WHAT TO DO
Return only the lines of the data below from the line with "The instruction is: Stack" up to and including the line with "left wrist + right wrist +", exactly as written, with the pictures omitted.

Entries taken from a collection
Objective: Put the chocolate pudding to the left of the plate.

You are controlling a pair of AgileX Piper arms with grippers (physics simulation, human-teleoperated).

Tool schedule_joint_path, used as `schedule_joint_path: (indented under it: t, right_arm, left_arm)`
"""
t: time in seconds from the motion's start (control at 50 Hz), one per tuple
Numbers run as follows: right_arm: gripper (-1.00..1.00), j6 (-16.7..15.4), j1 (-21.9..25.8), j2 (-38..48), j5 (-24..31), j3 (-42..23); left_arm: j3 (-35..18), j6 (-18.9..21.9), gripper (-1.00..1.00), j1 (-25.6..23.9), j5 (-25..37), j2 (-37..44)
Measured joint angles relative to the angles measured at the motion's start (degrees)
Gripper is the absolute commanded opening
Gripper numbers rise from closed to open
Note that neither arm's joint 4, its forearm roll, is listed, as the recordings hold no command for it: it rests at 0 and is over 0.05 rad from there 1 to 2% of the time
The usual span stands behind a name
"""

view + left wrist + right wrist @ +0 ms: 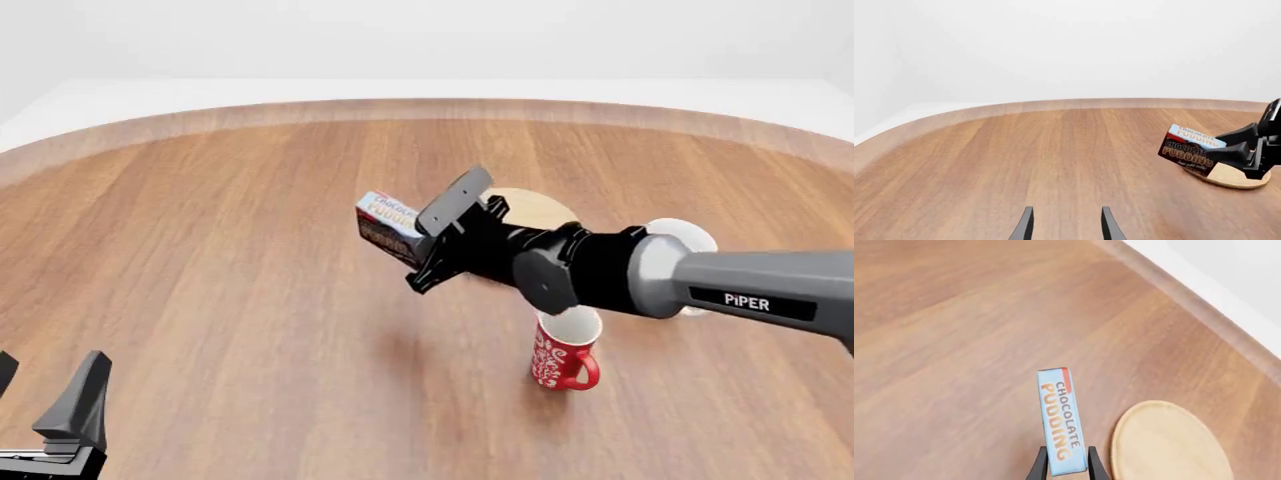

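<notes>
Both arms were in play, but only my right gripper (1067, 467) had work: its jaws were pinching the chocolate pudding (387, 226) by its narrow sides, the light blue top facing the wrist camera. I held the box aloft, tilted, just off the left edge of the plate (1167, 442), because that bare wood beside the rim was where it belonged. In the front view the box showed left of the tan disc, with the arm crossing over the red patterned mug (563, 356) and hiding most of the white mug (677, 239) behind it. My left gripper (1066, 226) sat low and well apart, jaws spread and holding nothing, out of the way. Lowering looked like the next call.
</notes>
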Motion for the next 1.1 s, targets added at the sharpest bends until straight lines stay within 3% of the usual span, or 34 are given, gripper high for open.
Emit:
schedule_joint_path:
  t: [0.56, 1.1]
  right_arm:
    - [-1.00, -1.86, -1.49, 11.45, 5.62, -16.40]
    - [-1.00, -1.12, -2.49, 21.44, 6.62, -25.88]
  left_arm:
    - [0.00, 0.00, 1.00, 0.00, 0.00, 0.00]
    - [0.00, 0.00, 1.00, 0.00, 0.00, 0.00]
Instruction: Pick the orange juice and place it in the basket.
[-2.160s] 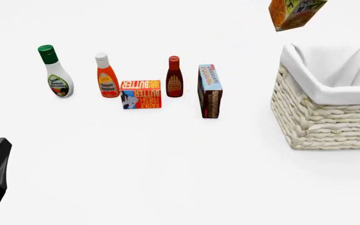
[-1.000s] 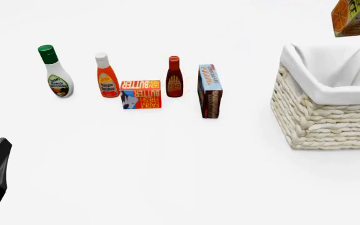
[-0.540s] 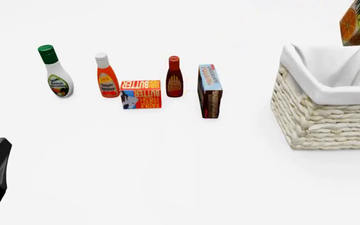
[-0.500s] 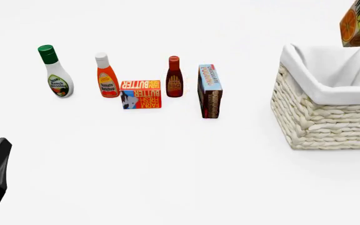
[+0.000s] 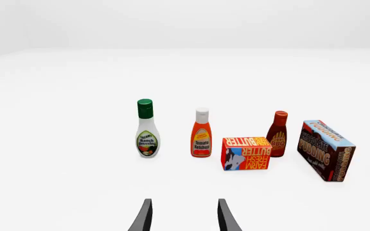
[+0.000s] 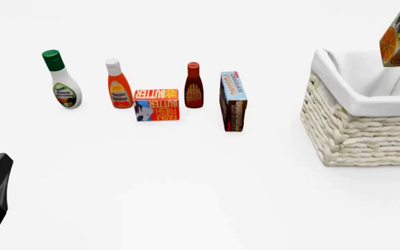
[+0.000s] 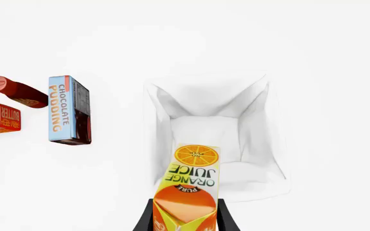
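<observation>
Orange juice (image 7: 188,192) is off the tabletop (image 6: 186,177) and hanging over the basket (image 6: 356,107), pinched between the fingers of the right gripper (image 7: 185,219). From the right wrist view the carton sits above the basket's open mouth, near one edge of the liner rather than over the middle; in the front view it shows at the picture's edge, tilted, above the basket's far side.

Picking looks done and the carry is nearly done. What is left, by my judgement, is to lower the carton into the liner, open the fingers and lift away.

Left gripper (image 5: 181,219) has its fingers spread with nothing between them, well away from the basket and facing the other groceries. Those stand in a row to the left of the basket: pudding box (image 6: 233,101) nearest it, then BBQ sauce bottle (image 6: 194,86), butter box (image 6: 157,104), ketchup bottle (image 6: 119,86) and ranch dressing bottle (image 6: 62,80) farthest off.
</observation>
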Motion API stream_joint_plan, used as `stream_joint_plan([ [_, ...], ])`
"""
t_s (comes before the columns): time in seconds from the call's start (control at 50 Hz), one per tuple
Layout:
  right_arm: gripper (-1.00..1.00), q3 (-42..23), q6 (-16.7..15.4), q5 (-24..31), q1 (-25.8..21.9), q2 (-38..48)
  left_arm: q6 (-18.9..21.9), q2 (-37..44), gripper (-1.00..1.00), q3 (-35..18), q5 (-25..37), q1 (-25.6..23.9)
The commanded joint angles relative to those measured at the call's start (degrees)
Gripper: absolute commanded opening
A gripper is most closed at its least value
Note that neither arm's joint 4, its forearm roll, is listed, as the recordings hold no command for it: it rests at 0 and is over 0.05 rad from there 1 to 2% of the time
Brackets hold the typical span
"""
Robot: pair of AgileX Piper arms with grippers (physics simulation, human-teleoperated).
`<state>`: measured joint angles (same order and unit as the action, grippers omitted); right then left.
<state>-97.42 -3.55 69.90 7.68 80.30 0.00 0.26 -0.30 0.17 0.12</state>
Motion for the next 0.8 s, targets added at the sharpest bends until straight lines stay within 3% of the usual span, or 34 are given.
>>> stream_joint_plan([
  [0.02, -1.00, 0.21, 1.44, 0.00, 1.07, -0.14, -0.01, 0.00, 1.00, 0.00, 0.00, -0.01],
  [0.8, -1.00, -5.22, 4.78, 0.00, 1.44, 6.64, -0.01, 0.00, 1.00, 0.00, 0.00, -0.01],
])
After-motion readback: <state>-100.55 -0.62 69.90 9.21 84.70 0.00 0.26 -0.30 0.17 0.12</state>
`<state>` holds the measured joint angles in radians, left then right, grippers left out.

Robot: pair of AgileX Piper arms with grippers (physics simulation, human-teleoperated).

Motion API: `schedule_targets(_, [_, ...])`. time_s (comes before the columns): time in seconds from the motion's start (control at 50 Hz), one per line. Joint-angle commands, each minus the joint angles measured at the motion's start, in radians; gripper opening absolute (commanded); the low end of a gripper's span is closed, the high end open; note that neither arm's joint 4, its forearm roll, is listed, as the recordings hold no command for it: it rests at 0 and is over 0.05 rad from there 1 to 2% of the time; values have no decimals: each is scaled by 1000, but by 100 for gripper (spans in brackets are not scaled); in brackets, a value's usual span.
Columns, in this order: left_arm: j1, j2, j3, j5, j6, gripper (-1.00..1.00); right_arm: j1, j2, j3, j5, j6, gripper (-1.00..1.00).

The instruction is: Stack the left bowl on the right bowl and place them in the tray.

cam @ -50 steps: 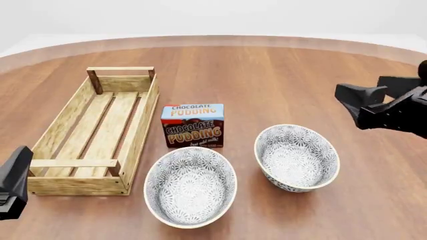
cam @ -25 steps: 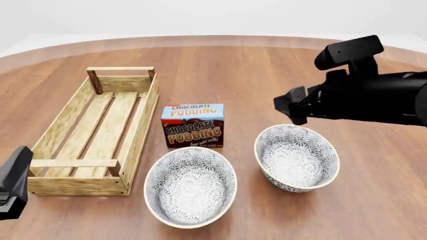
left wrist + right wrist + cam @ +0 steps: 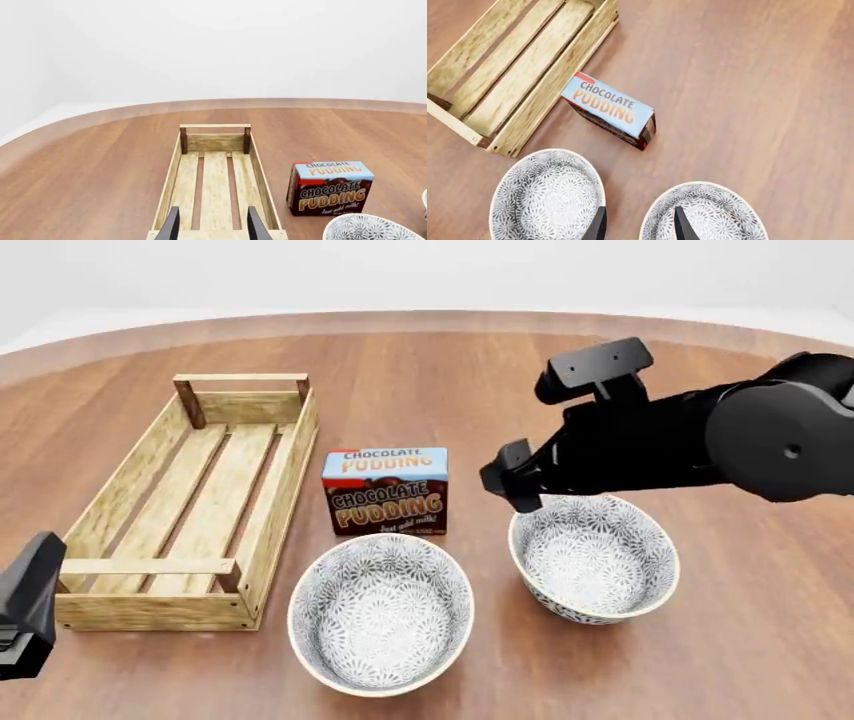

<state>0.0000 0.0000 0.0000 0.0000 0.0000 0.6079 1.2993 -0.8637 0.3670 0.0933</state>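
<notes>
The left bowl (image 3: 382, 611) sits near, right of the tray (image 3: 190, 502); the right bowl (image 3: 594, 555) lies beside it. The right gripper (image 3: 511, 483) hovers spread over that bowl's far-left rim. The left gripper (image 3: 211, 226), spread, hangs near the tray's near end.

Front view: fixed camera above and behind the arms, looking forward and down over the whole table (image 3: 534, 370), taking in the tray (image 3: 187, 510), pudding box (image 3: 386, 490) and both bowls. Left wrist view: low and near the tray's (image 3: 215, 175) close end, facing along its length toward the table's far edge, with the box (image 3: 329, 187) to one side. Right wrist view: high, looking steeply down on the left bowl (image 3: 547, 195), right bowl (image 3: 710, 215), box (image 3: 610, 110) and part of the tray (image 3: 527, 65); tray and box appear in all three views
</notes>
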Motion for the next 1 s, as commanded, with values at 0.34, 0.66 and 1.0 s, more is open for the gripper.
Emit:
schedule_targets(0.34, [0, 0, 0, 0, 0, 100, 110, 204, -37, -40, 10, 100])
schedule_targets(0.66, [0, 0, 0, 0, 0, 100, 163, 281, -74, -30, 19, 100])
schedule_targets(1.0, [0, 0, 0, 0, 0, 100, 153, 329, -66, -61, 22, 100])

RESULT FOR THIS EXERCISE
The instruction is: Stack the left bowl on the right bowl and place them in the tray.

cam @ -50 steps: 
cam @ -25 steps: 
left wrist + right wrist + cam @ +0 steps: 

The answer requires no further additions.